Least anyone misunderstand my rant, if you want to start a business and you're stuck for a way to promote it and you have a contact at the NYTimes, awesome, get money or in this case, Rock the Casbah. But IMO for the New York Times to essentially provide advertising space to a private business that has consultants, is appropriating something already in existence is unfortunate when you imagine the thousands if not millions of stories that go on in New York City every day. Even in Bodegas.

5 comments:

  1. The worms just INSISTED that I post a comment on behalf of "that guy" Kate Zidar, founder of The North Brooklyn Compost Project - http://northbrooklyncompostproject.wordpress.com

    Greenpoint-born Brooklynites will know that the impacts of the city's solid waste system are not shared equally by citizens in our fair borough. The waste from your bodega (you know that store on the corner?), your house, your restaurant and your office ends up being trucked, piled and transferred in OUR backyard. This means diesel fumes, stink, asthma attacks and pests.

    While it is easy to peg greening efforts in the Garden Spot as some cutesy trend of gentrification, I don't think the folks at St.
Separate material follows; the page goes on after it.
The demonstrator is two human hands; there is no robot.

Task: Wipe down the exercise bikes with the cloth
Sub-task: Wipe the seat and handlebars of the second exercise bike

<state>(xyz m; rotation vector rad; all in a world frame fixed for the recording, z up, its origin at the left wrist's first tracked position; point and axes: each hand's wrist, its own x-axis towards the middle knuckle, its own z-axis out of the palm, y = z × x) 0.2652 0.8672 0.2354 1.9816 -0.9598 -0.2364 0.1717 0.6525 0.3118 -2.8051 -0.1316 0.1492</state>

Nicholas Neighborhood Preservation Corp, Newtown Creek Monitoring Committee, Neighbors Allied for Good Growth (formerly Neighbors Against Garbage) would take such a simplistic view.

    Garbage in North Brooklyn is no joke, and people have been dealing with it in creative ways up here. Why not come visit sometime!

    Kate Zidar

    ps. wanna guess where I was born?

    ReplyDelete
  2. Glad the worms have a vote in all this!

    I have nothing but joy in my heart for environmental consciousness, Kate Zidar, so thank you for the deeper information. Your efforts at recycling are needed and commendable.

    I'm not sure who you has called your greening efforts a "cutesy trend" but if you find them kick their asses. Such efforts of course are vital in neighborhoods like Greenpoint and Gowanus which have experienced environmental degradation for at least the last fifty years.

    As I am sure you understood from my post, I find the attempt at re-contextualizing the definition of "Bodega" interesting to say the least. As I wrote in the post it's not often that I find an article in the NY Times that shows such positive interest in a "Bodega".

    Again, my overall point is it would be great to hear about similar recycling efforts that are happening all over the city. Such as the composting going on in Fort Greene/Clinton Hill, Park Slope and beyond. http://www.nyccompost.org/resources/organizations.html

    So overall, I think it's a shame that the Times article didn't include as much useful information about your efforts at recycling, composting, etc as your post did.

    So, when will are meeting?

    ReplyDelete
  3. Well the Brooklyn Standard, 188 Nassau Ave, opens to the public April 1! Ha! Shameless PR grab! Damn those hipsters!

    http://brooklynstandard.blogspot.com/2009/03/what-can-you-expect.html

    ReplyDelete
  4. ...Yeah sure. That's great and all, but what about the asthma and pests that are attracted to the state where the garbage REALLY ends up?

    http://gothamist.com/2009/03/11/north_brooklyn_trash_to_take_train.php

    I grew up in Virginia, with New York trash in my backyard.

    So where's MY "greening effort"? Where's the creative way of dealing with it for my house and my mother?

    Answer: Who cares, right? Because it's not by your 'bodega'.

    ReplyDelete
  5. True enough. That's a big part of the problem isn't it? Discarding without looking, one has to assume that whoever is on the receiving end of our literal crap is being paid handsomely. But what then do the politicans in dumpville drop all the refuse in their poor too?